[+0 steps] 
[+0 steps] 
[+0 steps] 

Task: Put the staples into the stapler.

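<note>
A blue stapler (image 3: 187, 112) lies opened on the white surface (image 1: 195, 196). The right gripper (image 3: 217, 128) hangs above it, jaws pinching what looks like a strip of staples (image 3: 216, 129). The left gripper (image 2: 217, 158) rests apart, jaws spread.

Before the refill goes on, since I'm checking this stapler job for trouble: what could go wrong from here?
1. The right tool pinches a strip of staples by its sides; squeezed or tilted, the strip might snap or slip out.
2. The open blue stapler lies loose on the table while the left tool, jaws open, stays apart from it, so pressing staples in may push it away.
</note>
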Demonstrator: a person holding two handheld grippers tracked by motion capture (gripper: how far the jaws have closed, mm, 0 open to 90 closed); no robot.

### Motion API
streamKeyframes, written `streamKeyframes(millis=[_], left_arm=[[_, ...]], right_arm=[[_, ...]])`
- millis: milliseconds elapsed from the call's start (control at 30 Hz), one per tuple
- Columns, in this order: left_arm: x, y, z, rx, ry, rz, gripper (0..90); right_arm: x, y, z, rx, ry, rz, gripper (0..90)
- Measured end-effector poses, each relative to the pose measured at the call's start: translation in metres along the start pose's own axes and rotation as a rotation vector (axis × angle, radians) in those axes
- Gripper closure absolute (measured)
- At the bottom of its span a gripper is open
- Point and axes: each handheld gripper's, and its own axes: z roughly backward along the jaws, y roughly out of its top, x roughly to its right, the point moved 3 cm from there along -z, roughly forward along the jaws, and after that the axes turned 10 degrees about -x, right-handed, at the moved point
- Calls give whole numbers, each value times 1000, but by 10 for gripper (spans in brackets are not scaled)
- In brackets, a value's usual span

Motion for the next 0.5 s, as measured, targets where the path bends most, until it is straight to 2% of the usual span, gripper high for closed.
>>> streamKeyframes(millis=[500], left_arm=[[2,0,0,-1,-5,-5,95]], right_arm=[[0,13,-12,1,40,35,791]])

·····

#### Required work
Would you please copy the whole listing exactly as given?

#### Reply to the task
[+0 steps] 
[+0 steps] 
[+0 steps] 

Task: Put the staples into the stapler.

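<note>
A blue stapler (image 3: 187, 112) lies opened on the white surface (image 1: 195, 196). The right gripper (image 3: 217, 128) hangs above it, jaws pinching what looks like a strip of staples (image 3: 216, 129). The left gripper (image 2: 217, 158) rests apart, jaws spread.

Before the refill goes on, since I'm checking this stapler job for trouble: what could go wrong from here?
1. The right tool pinches a strip of staples by its sides; squeezed or tilted, the strip might snap or slip out.
2. The open blue stapler lies loose on the table while the left tool, jaws open, stays apart from it, so pressing staples in may push it away.
</note>
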Demonstrator: a person holding two handheld grippers tracked by motion capture (gripper: how far the jaws have closed, mm, 0 open to 90 closed); no robot.

### Motion API
streamKeyframes, written `streamKeyframes(millis=[_], left_arm=[[_, ...]], right_arm=[[_, ...]])`
- millis: milliseconds elapsed from the call's start (control at 30 Hz), one per tuple
- Columns, in this order: left_arm: x, y, z, rx, ry, rz, gripper (0..90); right_arm: x, y, z, rx, ry, rz, gripper (0..90)
- Measured end-effector poses, each relative to the pose measured at the call's start: translation in metres along the start pose's own axes and rotation as a rotation vector (axis × angle, radians) in those axes
- Gripper closure absolute (measured)
- At the bottom of its span a gripper is open
- Point and axes: each handheld gripper's, and its own axes: z roughly backward along the jaws, y roughly out of its top, x roughly to its right, the point moved 3 cm from there along -z, roughly forward along the jaws, and after that the axes turned 10 degrees about -x, right-handed, at the moved point
- Calls give whole numbers, each value times 1000, but by 10 for gripper (spans in brackets are not scaled)
- In brackets, a value's usual span

Motion for the next 0.5 s, as measured, targets where the path bends most, until it is straight to 2% of the usual span, gripper high for closed.
>>> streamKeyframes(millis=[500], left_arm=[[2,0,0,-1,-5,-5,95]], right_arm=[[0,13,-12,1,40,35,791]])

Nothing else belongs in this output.